Но Яблонская лишь махнула рукой:
– Ты вот лучше подумай, что он в РУВД делал. О, идея! Может, он ходил заявление писать на незаконное использование его интеллектуальной собственности Николаем Юрьевичем Пащенко? Знаешь, я больше не буду гадать на кофейной гуще, а честно и откровенно напишу обо всем самому Светлову. Пусть открывает личико!
А в это время Кузьмин допытывался у Крикуненко:
– Ну как, Анжелика Серафимовна? Я в тот раз забыл вас спросить: как вы со Светловым-то пообщались?
– Прекрасно, благодарю вас, – сухо отвечала та, не отрывая глаз от монитора.
– Высказали ему мой нереспект? Передали, что по пятницам в шесть мы, как и раньше, собираемся в «Стельке»?
– Да вы, Антон, так и не хотите понять, что тот Светлов, которого вы знали и тот, который есть сейчас – два абсолютно разных человека…
– В смысле? – Кузьмин чуть не поперхнулся слюной. – Так это не тот Светлов, что ли? Тогда гоните обратно мой стольник.
– Да нет же! Право слово, вы невыносимы. Все-то воспринимаете буквально, не понимаете художественных фигур речи… А ведь я просто пыталась донести до вас интеллигентным русским языком, что нынче Роман не посещает сомнительных вертепов и, пардон, не ужирается дешевой водярой, а вкушает благородные вина.
– Еще скажите, что он амброзию, блин, вкушает! – рассмеялся Кузьмин. – Но раз он такой богатый, мог бы тогда мой стольник и не брать. Мне он как раз пригодился бы сегодня, чтобы ужраться дешевой водярой в сомнительном вертепе.
Вопилов и Филатов громко заржали шутке приятеля – они находились в нетерпеливом ожидании вечера и похода в «Стельку».
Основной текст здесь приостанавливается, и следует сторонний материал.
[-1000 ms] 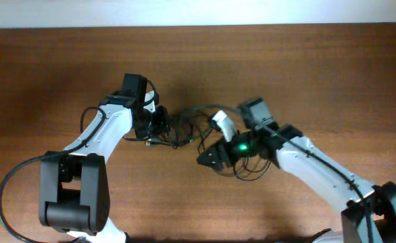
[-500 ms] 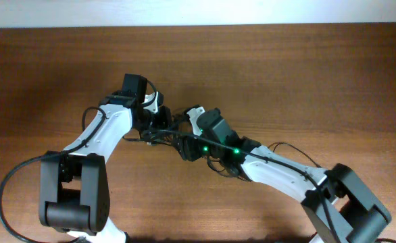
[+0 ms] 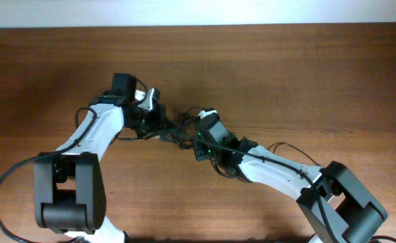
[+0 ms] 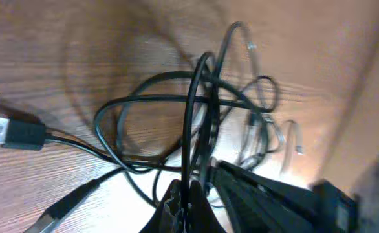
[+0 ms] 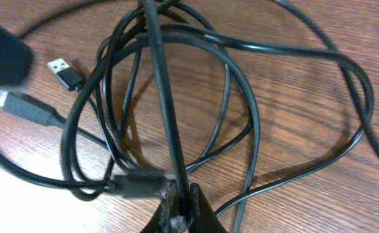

Тут в корреспондентскую ввалился Ростунов и с порога завел на повышенных тонах:
– Это беспредел! У меня из холодильника сперли полбатона краковской!
– Я не стала говорить, но у меня тоже позавчера два йогурта свистнули, – добавила Корикова.
– А я купил на оптовом упаковку доширака, – пробасил Филатов. – Сегодня утром позырил – двух пакетов нет.
– И у меня, кажется, приватизировали пакетик кофе со сливками. Какая низость – брать без спросу у товарищей! – выступила и Крикуненко. – Ведь этот бессовестный некто должен понимать, что я не Билл Гейтс и даже не Роман Абрамович, чтобы отпаивать всех жаждущих дорогими напитками.
– А начальству абсолютно по хрен! – орал Ростунов. – Пока у Яблонской или Кармана не спиониздят что-нибудь, они и не почешутся!
– И так, Алексис, было во все времена, – скорбно заключила Анжелика. – Сытый не разумел голодного, а власть предержащий безнаказанно попирал холопа…
Тут Вопилов красноречивыми жестами изобразил процесс попрания, и все рассмеялись.